Wycliff swore. The last thing he needed was to be spotted removing an unconscious female from a dark alley. His one-eyed friend Harlan hauling the bruised and bloodied body of a street thug wouldn’t appear much better.

“We could wait until nightfall,” Harlan suggested. “Employ the cover of darkness . . .”

“Harlan, it is a good five hours before it grows dark. I for one am not about to sit around in this squalid alley with that stinking creature. And Eliza needs to be taken home immediately.”

“Eliza.” Harlan lifted his brow, curious.

“What’s your point?”

“Ties.” And that was all he needed to say to explain everything.

“Speaking of ties, your captive is waking up and undoing his.”

“Bloody hell,” Harlan swore, and turned to bind the man tighter.

Resolutely, Wycliff strode to the mouth of the alley, flashed some coin and obtained help—no questions asked—and hired a hack to transport his quarry back to Wycliff House.

When he clasped Eliza, drawing her into his arms, a knife fell from her hand. It was one he recognized, because it was one of his. Time stopped for a moment, as he put two and two together. Housemaids did not carry knives upon their person just because. Eliza had a reason. And he didn’t know what it was.

Why did that
hurt
?

There was no way around it: people stopped and stared to watch the Tattooed Duke in the flesh carry out an unknown limp female body from a dark alley. Murmurs erupted in the crowd, though no one moved to stop him. When Harlan followed, urging a now conscious but resistant man, bound and gagged, the din of the crowd grew louder.

It was the sound of everyone assuming the worst.

Of stories being blown out of proportion.

Of rumors starting and accumulating impossible details at such a dizzying pace that within an hour strangers would be saying the Tattooed Duke had murdered a man with his bare hands, in cold blood, in the bright light of day while the man pleaded for his life and the duke laughed wickedly.

Wycliff kept his head high.
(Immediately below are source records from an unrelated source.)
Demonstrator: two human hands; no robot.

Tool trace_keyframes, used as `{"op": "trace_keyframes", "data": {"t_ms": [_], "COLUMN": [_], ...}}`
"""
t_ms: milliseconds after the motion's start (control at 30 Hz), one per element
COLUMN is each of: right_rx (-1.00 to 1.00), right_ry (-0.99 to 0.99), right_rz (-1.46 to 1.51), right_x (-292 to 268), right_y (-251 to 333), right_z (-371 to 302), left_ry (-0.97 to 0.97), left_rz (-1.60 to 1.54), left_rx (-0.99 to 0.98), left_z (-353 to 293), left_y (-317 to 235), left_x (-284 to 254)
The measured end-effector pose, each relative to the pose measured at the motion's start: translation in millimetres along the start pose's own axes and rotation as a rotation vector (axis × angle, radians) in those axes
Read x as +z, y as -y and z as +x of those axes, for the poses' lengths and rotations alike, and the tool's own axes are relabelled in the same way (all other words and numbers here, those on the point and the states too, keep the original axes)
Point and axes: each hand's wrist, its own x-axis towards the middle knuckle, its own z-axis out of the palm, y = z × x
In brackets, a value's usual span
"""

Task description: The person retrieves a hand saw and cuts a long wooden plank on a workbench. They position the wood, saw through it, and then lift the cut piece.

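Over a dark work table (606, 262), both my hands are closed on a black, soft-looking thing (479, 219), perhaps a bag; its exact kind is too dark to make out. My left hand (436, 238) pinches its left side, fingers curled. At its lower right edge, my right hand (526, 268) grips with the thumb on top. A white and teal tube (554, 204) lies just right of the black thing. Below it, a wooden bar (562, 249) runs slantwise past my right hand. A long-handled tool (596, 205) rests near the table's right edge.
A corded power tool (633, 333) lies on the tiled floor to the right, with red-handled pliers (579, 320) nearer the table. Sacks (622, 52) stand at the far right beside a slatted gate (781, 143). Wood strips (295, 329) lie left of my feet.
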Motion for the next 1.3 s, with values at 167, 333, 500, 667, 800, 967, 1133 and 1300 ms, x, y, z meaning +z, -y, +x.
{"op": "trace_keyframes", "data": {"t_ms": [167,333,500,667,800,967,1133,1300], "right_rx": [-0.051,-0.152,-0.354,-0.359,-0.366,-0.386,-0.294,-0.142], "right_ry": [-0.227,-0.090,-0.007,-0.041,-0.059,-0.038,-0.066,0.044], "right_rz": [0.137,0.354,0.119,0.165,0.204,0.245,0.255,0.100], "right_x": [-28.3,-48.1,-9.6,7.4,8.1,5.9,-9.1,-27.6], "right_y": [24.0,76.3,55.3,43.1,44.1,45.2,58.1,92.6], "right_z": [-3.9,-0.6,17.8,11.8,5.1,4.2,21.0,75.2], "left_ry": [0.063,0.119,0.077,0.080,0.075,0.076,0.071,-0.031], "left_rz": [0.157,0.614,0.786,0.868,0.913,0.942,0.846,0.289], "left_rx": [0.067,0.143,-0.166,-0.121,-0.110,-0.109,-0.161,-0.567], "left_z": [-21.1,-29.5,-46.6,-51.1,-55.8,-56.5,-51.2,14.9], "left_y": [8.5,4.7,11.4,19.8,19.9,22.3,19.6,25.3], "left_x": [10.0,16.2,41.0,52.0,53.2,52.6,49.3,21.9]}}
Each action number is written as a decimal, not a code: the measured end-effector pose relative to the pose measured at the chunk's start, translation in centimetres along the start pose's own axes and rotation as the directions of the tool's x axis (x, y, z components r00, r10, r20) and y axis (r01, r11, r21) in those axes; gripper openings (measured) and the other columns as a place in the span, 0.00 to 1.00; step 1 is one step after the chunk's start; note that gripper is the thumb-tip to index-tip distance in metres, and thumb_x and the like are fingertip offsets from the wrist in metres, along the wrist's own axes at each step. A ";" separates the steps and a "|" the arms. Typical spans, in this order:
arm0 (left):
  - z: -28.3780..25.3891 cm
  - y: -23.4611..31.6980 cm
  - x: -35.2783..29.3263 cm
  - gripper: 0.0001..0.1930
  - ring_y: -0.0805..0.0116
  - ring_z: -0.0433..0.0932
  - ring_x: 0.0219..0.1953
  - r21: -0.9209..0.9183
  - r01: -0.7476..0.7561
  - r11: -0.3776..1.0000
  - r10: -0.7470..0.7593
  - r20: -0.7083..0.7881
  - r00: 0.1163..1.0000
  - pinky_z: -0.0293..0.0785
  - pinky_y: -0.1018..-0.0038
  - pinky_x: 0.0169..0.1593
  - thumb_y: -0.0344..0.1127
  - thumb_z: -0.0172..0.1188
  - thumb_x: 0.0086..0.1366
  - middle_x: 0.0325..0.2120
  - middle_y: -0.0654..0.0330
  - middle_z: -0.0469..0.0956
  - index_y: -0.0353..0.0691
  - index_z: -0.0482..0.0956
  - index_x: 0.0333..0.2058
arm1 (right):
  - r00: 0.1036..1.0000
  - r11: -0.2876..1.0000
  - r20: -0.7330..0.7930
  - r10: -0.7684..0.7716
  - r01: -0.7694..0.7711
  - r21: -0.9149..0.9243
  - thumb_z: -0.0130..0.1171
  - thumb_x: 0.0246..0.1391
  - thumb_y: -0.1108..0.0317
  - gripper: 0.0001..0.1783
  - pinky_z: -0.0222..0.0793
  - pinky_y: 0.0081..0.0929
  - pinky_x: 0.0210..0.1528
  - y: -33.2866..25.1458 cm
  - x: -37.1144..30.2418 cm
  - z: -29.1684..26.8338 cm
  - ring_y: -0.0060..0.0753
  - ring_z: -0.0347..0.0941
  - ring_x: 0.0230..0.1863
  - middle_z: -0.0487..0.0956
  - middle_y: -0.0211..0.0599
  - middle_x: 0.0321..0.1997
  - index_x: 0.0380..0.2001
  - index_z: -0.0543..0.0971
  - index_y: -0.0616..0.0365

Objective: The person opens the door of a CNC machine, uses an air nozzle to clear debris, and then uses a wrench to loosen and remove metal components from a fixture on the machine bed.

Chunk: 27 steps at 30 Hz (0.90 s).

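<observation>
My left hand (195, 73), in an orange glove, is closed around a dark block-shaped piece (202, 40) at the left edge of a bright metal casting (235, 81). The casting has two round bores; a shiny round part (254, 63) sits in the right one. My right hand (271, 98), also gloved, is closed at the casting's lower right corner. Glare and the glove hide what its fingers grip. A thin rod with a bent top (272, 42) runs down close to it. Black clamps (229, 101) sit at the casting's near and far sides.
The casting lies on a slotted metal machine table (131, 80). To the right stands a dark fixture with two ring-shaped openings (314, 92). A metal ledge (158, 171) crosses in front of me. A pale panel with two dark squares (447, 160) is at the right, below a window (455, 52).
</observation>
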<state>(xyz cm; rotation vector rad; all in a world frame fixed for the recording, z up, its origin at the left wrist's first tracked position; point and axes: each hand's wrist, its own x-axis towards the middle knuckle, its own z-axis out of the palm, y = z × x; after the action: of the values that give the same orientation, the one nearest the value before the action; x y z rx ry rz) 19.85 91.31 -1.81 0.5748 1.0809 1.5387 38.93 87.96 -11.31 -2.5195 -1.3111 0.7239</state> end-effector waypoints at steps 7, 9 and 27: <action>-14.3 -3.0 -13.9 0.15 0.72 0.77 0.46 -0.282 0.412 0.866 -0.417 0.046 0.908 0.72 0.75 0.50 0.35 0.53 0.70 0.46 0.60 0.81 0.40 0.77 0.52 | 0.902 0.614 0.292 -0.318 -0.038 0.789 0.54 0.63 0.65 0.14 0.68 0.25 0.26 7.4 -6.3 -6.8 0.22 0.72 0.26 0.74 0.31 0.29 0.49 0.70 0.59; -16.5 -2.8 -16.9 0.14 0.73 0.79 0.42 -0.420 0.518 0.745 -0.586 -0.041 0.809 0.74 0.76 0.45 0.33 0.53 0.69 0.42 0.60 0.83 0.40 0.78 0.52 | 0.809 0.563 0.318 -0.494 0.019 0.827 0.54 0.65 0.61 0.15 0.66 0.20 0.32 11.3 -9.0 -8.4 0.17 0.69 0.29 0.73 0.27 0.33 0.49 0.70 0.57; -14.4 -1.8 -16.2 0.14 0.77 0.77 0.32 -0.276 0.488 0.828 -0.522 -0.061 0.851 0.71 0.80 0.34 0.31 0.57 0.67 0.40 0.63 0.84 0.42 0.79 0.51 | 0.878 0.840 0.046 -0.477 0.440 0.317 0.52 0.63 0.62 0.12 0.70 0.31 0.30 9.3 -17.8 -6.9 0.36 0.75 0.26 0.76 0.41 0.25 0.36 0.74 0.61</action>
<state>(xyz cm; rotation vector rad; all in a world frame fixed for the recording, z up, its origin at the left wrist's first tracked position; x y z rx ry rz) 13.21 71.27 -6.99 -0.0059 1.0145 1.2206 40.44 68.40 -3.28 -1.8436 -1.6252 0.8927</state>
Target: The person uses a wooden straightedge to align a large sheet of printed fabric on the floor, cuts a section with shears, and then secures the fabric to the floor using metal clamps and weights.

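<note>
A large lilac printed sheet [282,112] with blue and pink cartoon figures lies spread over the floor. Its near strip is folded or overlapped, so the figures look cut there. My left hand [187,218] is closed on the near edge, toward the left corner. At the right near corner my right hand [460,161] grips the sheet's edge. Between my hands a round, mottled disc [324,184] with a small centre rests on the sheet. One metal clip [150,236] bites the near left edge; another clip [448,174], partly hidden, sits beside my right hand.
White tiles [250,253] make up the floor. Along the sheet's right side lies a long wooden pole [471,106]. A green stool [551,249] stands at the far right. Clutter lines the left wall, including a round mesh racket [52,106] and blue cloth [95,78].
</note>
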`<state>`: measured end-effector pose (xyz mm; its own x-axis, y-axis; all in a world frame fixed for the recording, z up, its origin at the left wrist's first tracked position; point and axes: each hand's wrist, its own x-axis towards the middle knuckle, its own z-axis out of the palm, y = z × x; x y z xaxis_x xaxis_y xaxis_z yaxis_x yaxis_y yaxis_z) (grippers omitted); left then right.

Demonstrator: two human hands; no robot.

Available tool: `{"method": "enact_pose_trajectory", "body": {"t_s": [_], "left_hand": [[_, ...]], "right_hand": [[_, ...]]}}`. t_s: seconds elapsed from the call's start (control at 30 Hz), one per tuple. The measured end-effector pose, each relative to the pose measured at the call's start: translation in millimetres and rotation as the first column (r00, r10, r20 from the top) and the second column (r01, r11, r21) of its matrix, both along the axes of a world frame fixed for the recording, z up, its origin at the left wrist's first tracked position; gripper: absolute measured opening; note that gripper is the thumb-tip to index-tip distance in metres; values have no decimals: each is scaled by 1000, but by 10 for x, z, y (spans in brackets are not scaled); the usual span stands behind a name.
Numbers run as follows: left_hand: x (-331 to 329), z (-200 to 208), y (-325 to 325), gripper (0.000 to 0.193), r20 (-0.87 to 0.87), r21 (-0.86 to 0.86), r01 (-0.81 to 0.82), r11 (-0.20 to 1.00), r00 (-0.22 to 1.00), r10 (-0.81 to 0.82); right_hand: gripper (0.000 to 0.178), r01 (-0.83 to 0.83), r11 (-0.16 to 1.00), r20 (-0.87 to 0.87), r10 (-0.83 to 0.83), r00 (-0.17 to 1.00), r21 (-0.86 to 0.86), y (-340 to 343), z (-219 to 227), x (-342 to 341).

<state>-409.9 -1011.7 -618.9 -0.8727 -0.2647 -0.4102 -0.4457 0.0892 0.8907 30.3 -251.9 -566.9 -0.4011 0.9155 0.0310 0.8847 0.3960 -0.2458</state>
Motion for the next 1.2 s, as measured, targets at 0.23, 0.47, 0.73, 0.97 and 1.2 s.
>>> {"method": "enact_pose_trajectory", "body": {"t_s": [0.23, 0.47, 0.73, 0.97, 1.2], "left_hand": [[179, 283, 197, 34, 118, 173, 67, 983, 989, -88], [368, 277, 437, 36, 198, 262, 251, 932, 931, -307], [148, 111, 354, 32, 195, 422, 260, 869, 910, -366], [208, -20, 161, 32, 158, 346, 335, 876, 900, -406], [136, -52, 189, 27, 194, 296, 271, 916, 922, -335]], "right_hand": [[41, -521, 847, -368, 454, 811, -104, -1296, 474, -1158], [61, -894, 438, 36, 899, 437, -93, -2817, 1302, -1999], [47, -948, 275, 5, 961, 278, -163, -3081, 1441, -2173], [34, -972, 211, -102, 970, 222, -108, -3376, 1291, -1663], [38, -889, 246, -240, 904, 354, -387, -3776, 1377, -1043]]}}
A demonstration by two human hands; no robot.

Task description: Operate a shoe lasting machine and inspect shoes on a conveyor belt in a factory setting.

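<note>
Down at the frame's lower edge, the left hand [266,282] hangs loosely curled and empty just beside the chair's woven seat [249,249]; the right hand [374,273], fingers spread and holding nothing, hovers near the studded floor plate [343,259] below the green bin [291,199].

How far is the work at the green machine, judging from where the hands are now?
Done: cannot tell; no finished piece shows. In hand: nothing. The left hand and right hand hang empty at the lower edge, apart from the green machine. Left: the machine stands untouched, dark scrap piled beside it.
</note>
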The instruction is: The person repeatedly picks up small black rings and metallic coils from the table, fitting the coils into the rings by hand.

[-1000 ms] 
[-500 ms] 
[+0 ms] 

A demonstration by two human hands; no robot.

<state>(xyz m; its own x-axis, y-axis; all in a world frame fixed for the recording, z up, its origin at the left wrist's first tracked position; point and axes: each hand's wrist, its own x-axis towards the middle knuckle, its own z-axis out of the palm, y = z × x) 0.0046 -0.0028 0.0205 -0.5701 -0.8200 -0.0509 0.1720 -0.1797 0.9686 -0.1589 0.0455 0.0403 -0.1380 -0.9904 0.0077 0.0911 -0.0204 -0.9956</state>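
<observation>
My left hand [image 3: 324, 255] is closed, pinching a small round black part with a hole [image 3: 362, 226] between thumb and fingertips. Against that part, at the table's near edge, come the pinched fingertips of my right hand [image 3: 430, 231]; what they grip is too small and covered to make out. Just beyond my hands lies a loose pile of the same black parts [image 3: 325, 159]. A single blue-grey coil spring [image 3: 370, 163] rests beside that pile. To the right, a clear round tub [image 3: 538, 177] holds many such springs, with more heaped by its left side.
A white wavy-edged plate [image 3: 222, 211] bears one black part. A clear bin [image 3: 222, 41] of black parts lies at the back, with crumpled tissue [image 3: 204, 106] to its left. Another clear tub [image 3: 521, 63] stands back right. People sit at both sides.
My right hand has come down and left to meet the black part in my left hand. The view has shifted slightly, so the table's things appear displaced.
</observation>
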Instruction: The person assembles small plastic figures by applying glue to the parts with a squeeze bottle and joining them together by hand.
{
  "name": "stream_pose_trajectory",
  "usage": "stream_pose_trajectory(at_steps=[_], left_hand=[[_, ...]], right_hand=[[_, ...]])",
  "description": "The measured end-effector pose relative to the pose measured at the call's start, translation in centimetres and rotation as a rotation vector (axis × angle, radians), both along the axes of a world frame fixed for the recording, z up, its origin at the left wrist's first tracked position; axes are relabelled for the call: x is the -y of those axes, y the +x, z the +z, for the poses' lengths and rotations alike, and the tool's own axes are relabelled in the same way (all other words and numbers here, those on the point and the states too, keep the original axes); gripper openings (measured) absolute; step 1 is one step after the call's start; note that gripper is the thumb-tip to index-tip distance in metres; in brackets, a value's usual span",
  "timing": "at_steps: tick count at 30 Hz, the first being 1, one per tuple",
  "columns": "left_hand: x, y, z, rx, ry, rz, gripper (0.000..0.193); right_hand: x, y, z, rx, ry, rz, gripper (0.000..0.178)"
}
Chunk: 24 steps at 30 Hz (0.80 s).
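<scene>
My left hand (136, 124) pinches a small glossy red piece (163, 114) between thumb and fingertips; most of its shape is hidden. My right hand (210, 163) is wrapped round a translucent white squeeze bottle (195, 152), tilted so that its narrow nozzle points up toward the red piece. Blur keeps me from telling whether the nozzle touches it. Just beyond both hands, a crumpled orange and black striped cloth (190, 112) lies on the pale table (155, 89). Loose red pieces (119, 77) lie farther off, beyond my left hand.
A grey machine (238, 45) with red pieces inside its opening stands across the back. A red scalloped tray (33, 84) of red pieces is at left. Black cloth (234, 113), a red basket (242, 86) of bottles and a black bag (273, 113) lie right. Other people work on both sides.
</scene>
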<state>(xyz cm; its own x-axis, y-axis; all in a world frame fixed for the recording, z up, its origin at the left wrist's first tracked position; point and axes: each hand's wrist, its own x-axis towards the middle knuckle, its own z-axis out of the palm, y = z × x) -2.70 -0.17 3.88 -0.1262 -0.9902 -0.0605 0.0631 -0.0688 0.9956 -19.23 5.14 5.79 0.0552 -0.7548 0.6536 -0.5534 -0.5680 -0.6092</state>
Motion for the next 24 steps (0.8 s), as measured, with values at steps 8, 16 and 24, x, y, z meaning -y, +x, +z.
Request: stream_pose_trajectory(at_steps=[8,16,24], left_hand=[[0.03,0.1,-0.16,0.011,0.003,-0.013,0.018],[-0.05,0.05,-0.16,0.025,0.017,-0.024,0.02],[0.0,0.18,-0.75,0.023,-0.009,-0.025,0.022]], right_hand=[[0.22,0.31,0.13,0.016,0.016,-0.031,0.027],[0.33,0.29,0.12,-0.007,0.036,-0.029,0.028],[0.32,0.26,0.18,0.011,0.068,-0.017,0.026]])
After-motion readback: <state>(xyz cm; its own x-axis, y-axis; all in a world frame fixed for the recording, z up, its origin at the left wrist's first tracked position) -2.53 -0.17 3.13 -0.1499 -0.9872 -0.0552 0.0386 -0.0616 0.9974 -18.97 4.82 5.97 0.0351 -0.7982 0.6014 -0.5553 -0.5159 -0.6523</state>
He dared them, with a look, to keep at bay. They could talk—fine. But they must not get in the way of his returning Eliza to safety, so he could care for her.

Holding her in his arms, he climbed into the carriage. His heart beat hard with not one, but two truths.

She kept secrets from him.

And he was falling in love with her.

Chapter 32

 

Discovery

 

U
pon their return, Wycliff barked orders to the staff: tie up this cretin and lock him in the basement, draw a bath, brew tea, prepare his bedchamber for her, and above all move faster, dammit. In the back of his mind he could imagine Eliza pertly commenting that he was perfectly demonstrating how to act like a powerful, commanding aristocrat.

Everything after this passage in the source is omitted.